» **Exercise objective**
Below are entries. Give back exactly the lines from the one containing "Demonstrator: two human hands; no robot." through the one containing "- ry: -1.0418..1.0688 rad", inclusive, without the pictures.

» **Records from a dataset**
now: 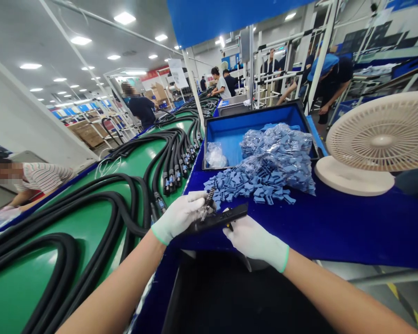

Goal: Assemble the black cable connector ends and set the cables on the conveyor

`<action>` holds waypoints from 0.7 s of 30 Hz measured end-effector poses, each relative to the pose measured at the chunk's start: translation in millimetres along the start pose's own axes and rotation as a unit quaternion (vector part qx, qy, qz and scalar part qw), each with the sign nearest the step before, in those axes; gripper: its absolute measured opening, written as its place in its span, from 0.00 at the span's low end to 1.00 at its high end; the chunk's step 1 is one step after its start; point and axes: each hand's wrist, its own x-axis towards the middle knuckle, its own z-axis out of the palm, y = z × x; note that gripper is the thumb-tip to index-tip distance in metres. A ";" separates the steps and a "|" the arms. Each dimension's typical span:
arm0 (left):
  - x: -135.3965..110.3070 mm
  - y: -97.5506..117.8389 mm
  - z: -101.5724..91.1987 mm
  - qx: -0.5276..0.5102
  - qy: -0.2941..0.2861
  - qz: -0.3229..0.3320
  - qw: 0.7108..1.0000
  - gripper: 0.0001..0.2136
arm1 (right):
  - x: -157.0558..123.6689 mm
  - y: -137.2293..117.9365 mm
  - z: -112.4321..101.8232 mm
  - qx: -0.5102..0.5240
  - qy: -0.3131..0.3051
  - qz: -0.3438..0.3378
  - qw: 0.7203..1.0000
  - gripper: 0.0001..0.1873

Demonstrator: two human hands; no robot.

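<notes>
Both hands wear white gloves over the near edge of a blue-covered table (334, 222). My left hand (179, 215) is closed around a black cable connector (209, 199) with a threaded metal end. My right hand (252, 239) grips the underside of a flat black part (219, 218) that lies between the two hands. Just beyond them is a heap of small blue plastic pieces (251, 185), some loose and some in clear bags.
A blue tray (230, 132) holds more bagged pieces. A beige fan (379, 139) stands at the right. Thick black cables (90, 218) run along a green conveyor at the left. Other people work at stations behind and at the far left.
</notes>
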 end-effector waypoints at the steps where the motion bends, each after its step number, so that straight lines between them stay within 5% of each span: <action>1: 4.7 -3.2 -1.5 -0.005 0.007 -0.006 1.000 0.26 | -0.2 0.1 -0.9 -0.006 -0.005 -0.003 1.000 0.12; 7: 5.7 17.6 12.3 0.194 0.033 -0.009 0.980 0.20 | -5.1 14.3 -1.7 0.027 -0.044 -0.042 0.998 0.12; 14: 1.8 41.3 26.5 0.464 0.072 0.058 0.881 0.14 | 17.0 18.5 21.1 0.077 0.005 0.080 0.994 0.13; 21: 10.1 24.5 19.6 0.395 0.085 0.037 0.914 0.19 | 18.2 20.6 21.6 0.032 0.022 0.120 0.992 0.10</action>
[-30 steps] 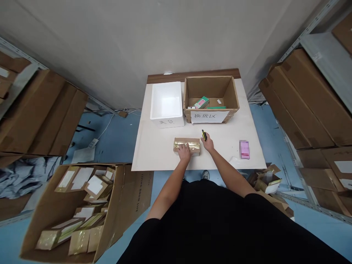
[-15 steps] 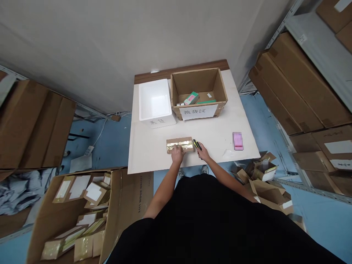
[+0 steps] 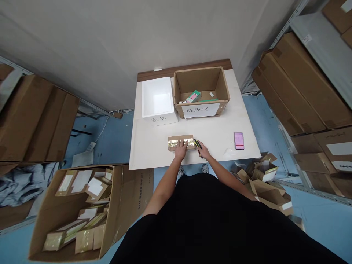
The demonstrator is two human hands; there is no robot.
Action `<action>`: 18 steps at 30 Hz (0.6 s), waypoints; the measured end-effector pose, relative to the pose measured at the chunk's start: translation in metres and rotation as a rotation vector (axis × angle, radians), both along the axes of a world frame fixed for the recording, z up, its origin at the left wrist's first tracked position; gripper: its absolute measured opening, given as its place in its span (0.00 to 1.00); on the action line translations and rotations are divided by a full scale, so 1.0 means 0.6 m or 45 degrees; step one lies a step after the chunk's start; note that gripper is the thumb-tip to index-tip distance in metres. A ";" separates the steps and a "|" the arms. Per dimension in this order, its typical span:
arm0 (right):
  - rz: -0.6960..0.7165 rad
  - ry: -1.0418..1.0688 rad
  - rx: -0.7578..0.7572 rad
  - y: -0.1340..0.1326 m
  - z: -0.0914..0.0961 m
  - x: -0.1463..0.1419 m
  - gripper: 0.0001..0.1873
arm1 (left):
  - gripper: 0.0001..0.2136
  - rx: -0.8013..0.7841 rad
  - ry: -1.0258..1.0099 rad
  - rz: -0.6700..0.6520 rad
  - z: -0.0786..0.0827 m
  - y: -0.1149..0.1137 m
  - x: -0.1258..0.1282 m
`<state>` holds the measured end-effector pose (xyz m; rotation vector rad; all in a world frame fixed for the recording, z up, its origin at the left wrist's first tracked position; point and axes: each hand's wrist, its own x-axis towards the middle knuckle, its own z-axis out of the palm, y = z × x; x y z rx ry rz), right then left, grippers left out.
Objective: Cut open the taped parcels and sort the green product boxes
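A small taped cardboard parcel lies on the white table near its front edge. My left hand presses flat on top of the parcel, fingers spread. My right hand is closed round a yellow and black utility knife, whose tip touches the parcel's right end.
At the table's back stand a white foam box and an open cardboard box with a paper label and a few small items. A pink packet lies at the right. A large carton of parcels sits on the floor left; torn cardboard right.
My right hand has brought the knife from behind the parcel down to its right end. My left hand stays on the parcel. The view has shifted slightly.
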<state>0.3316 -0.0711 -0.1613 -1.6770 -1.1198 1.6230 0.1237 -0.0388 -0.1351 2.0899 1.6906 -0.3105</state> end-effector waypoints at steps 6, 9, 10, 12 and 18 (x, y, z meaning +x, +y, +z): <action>0.076 -0.044 -0.051 0.004 0.017 0.018 0.32 | 0.31 -0.004 0.004 -0.030 -0.003 -0.005 -0.006; 0.123 -0.035 -0.054 -0.002 0.021 0.028 0.31 | 0.32 -0.003 0.004 -0.031 -0.004 -0.005 -0.006; 0.129 -0.026 -0.048 -0.007 0.022 0.030 0.31 | 0.32 -0.006 0.005 -0.024 -0.004 -0.005 -0.006; 0.137 -0.004 -0.042 -0.019 0.023 0.035 0.32 | 0.32 -0.009 0.001 -0.008 -0.005 -0.006 -0.006; 0.151 0.007 -0.053 -0.053 0.017 0.065 0.33 | 0.32 0.022 0.007 -0.026 0.002 -0.003 -0.007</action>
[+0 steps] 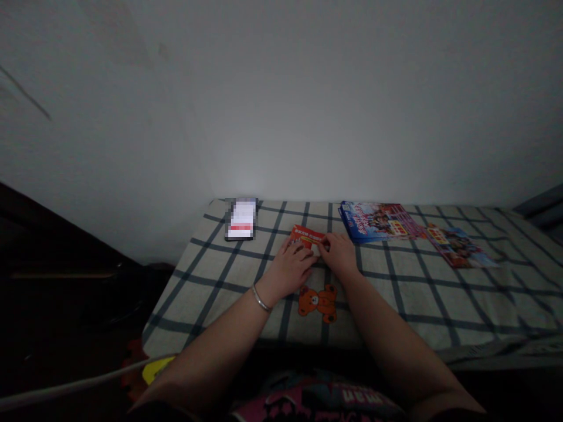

» **Completed task**
Demonstrator: two human hands; no robot.

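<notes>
Both hands wear white gloves over the near edge of a blue-covered table (334, 222). My left hand (179, 215) is closed around a black cable connector (209, 199) with a threaded metal end. My right hand (252, 239) grips the underside of a flat black part (219, 218) that lies between the two hands. Just beyond them is a heap of small blue plastic pieces (251, 185), some loose and some in clear bags.
A blue tray (230, 132) holds more bagged pieces. A beige fan (379, 139) stands at the right. Thick black cables (90, 218) run along a green conveyor at the left. Other people work at stations behind and at the far left.
</notes>
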 end-effector waypoints at the steps where the motion bends, each after its step number, so that straight lines between them stay within 5% of each span: <action>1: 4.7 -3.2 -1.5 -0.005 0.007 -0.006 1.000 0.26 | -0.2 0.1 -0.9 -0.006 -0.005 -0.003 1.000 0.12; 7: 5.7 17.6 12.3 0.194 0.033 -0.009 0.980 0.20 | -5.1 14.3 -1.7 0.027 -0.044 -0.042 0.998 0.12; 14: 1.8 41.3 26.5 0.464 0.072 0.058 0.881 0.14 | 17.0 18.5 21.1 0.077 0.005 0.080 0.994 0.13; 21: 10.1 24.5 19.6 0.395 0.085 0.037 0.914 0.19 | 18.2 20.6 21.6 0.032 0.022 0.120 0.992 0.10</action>
[-30 steps] 
[-15 steps] 
[+0 steps] 
The demonstrator is two human hands; there is no robot.
Action `<action>`: 18 steps at 30 Hz (0.6 s), waypoints; the measured end-effector pose, relative to the pose measured at the chunk's start: translation in metres and rotation as a rotation vector (axis × angle, radians), both along the axes of a world frame fixed for the recording, z up, its origin at the left wrist's first tracked position; gripper: its absolute measured opening, given as its place in its span (0.00 to 1.00); on the action line translations and rotations are divided by a full scale, so 1.0 means 0.6 m or 45 degrees; step one lies a step after the chunk's start; note that gripper is the thumb-tip to index-tip distance in metres. A ";" separates the steps and a "|" the arms. Per dimension in this order, its typical span:
arm0 (right):
  - rz: -0.6960..0.7165 rad
  - ry: -1.0418..1.0688 rad

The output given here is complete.